Dissecting the cluster of extreme ksk(20)2 values in intron 1 of MAGI2. (A) ksk(20)2 values in the region of chromosome 7. (B) High-resolution scan of a portion of the region in (A), where a dramatic decrease in ksk(1)2 coincides with a perfect CA repeat of length 22; each point is for a 10-kb window stepping forward 1 kb at a time. (C) The haplotype network of the 10-kb window with the most extreme value of ksk(20)2 in (B). Numbers in nodes are the number of chromosomes bearing a haplotype (out of 170), whereas numbers along vertices are the number of differences between a pair of connected haplotypes.

Discussion

Challenges in Detecting Selection on Mutationally Complex Loci

The genome of a species comprises numerous types of genetic variants with a variety of mutational mechanisms and rates. Because of their simplicity and abundance, SNVs receive the most empirical and theoretical attention. As a result, methods used to detect selection were specifically developed to detect anomalies in sequence data that are expected when selection targets an SNV. Whether or not selection on variants with different mutational properties will produce similar effects on sequence variation is unclear.

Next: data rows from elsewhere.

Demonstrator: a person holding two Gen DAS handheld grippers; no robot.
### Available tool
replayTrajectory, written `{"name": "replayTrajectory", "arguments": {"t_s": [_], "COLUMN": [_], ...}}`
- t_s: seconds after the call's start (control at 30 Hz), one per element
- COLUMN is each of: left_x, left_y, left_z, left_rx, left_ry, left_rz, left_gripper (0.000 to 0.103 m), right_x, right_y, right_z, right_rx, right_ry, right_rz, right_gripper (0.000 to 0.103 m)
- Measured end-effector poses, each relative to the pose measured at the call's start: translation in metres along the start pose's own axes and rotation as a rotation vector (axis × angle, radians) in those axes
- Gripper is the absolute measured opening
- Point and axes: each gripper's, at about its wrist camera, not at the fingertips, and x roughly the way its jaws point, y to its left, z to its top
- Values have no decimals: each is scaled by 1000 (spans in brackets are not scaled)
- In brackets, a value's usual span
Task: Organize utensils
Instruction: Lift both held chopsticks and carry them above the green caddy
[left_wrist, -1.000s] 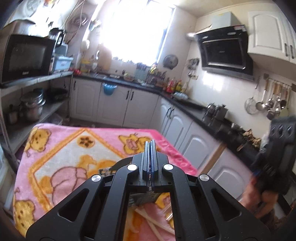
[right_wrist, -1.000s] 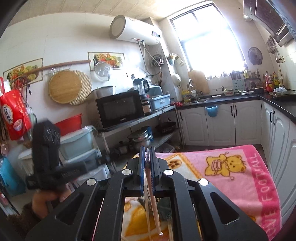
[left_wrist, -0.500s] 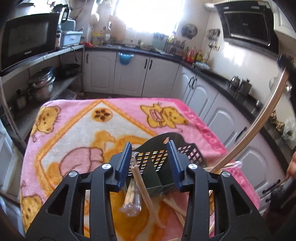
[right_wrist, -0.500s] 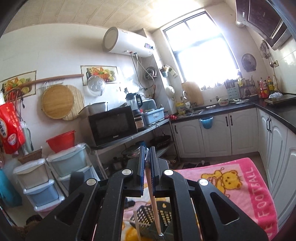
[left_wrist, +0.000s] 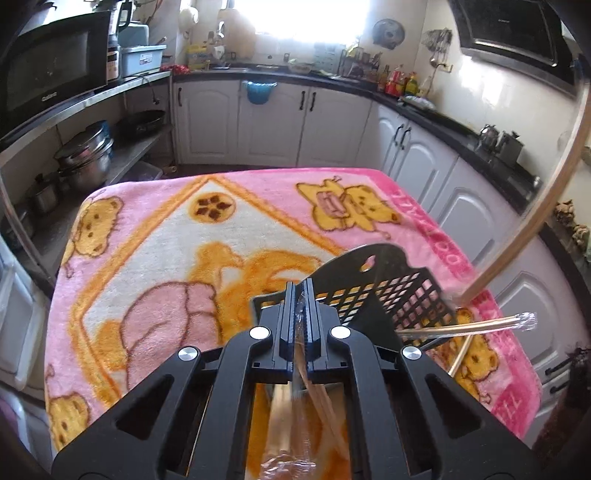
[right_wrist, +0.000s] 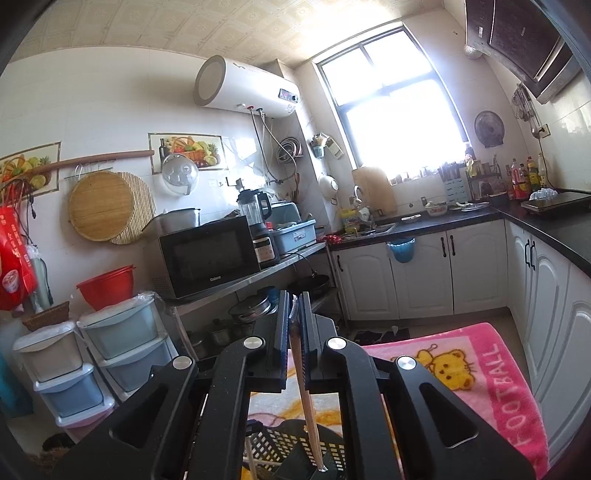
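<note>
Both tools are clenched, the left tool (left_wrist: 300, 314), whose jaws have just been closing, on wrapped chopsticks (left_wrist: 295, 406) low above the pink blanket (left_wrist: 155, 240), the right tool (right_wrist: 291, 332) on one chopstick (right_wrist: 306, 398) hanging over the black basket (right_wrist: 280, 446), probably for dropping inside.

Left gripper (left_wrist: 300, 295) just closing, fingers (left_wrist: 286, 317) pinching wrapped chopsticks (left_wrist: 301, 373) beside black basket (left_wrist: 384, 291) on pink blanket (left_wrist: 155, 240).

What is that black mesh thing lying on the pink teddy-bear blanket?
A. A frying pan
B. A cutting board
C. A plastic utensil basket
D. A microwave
C: a black plastic utensil basket with lattice walls sits on the pink blanket, wrapped chopsticks beside it.
</note>
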Motion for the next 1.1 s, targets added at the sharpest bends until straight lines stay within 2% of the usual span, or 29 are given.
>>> {"name": "replayTrajectory", "arguments": {"t_s": [0.17, 0.3, 0.43, 0.57, 0.9, 1.1], "left_x": [-29, -69, -100, -110, -77, -57], "left_y": [-10, -25, -38, -45, -46, -41], "left_z": [22, 53, 79, 93, 80, 66], "left_rx": [-20, -8, -3, -1, 6, -19], "left_ry": [-93, -212, -322, -382, -353, -319], "left_rz": [-89, -141, -171, -173, -139, -154], "left_gripper": [1, 1, 1, 1, 1, 1], "right_x": [7, 13, 19, 22, 36, 43], "right_y": [-4, -5, -7, -9, -20, -26], "right_z": [2, 5, 8, 7, -15, -33], "right_rx": [4, 1, -5, -2, 28, 40], "right_ry": [-8, -11, -13, -6, 61, 93], "right_rz": [0, -5, -9, -5, -4, -23], "right_gripper": [6, 6, 6, 6, 6, 6]}}
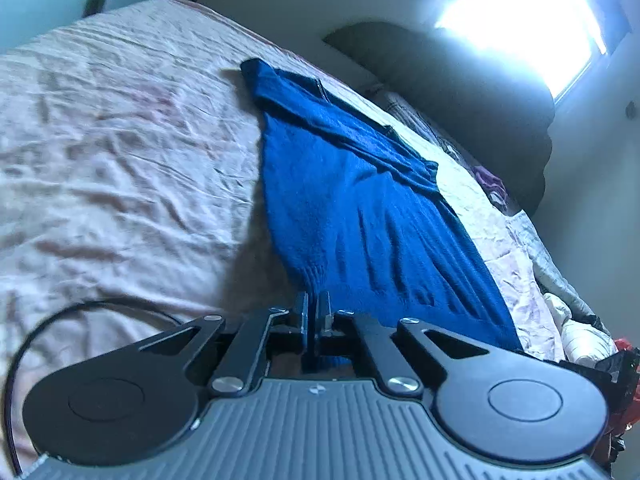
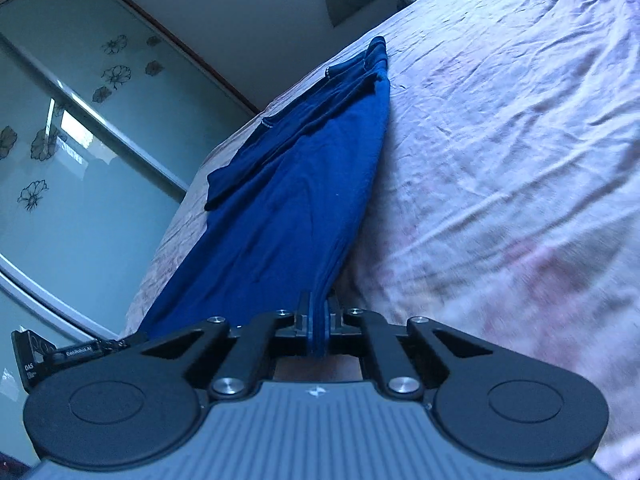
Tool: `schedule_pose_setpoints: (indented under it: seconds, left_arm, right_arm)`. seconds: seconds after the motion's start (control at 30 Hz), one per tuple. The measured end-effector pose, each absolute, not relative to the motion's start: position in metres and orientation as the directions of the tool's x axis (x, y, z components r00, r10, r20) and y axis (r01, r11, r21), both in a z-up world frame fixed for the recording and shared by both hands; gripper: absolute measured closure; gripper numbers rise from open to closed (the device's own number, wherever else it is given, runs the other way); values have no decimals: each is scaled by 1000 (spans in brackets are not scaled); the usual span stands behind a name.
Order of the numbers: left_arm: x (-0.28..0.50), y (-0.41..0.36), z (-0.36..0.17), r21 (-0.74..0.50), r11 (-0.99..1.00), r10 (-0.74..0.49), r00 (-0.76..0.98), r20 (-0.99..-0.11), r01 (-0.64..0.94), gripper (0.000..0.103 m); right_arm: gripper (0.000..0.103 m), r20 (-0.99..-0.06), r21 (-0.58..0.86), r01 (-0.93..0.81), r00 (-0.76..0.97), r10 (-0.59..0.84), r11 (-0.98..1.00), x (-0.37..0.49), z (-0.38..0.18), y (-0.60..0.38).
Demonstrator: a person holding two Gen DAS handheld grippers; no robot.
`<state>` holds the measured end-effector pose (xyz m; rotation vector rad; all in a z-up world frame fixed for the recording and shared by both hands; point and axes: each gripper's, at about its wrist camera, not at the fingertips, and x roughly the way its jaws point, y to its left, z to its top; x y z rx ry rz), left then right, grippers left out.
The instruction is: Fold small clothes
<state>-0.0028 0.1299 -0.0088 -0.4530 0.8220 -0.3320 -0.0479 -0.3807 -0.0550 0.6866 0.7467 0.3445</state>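
Observation:
A blue knitted garment (image 1: 340, 184) lies lengthwise on a bed with a wrinkled pale pink sheet (image 1: 120, 140). Its near hem is lifted off the sheet and pulled taut. In the left wrist view my left gripper (image 1: 315, 304) is shut on one corner of that hem, with the cloth running away from the fingertips. In the right wrist view the blue garment (image 2: 288, 200) stretches up and away across the sheet (image 2: 500, 140). My right gripper (image 2: 318, 312) is shut on the other hem corner, and a fold of blue cloth shows between its fingers. The far end with the sleeves lies bunched.
A wardrobe with frosted glass doors and flower prints (image 2: 80, 120) stands beyond the bed's left side. A bright window (image 1: 528, 12) and a dark headboard (image 1: 460, 92) are at the far end. Loose clothes (image 1: 580, 332) are piled at the bed's right edge. A black cable (image 1: 24, 340) loops by the left gripper.

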Motion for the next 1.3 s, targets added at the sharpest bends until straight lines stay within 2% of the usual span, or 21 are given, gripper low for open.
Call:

The standard selective sweep model assumes the following: 1) At fixation, all copies of the favored variant are identical by descent and 2) the favored variant begins as a new mutation (Maynard Smith 1976). When these assumptions hold, selection is comparatively easy to detect because the selected variant is tagged by its original haplotypic background, which rises in frequency with the selected variant and generates a concomitant crash in sequence diversity.

Frequent Recurrent and Back Mutation

On the contrary, if a selected locus experiences common recurrent and back mutation in violation of the ISM, all copies of the favored variant need not be identical by descent. For example, many copies of the most fit allele at a microsatellite locus targeted by selection may be recent products of mutation from less fit alleles rather than direct descendants of the first chromosome to carry the favored allele size. Thus, a favored microsatellite allele may exist on several different haplotypic backgrounds, making it more difficult to detect the presence of selection using statistics that rely on substantial deformations of the SFS. The negative correlation between the prevalence of recurrent mutation and power to detect selection is demonstrated by our results for D and E, which provide very low power to detect microsatellite selection when mutation rate is high (solid lines, fig. 2B and F).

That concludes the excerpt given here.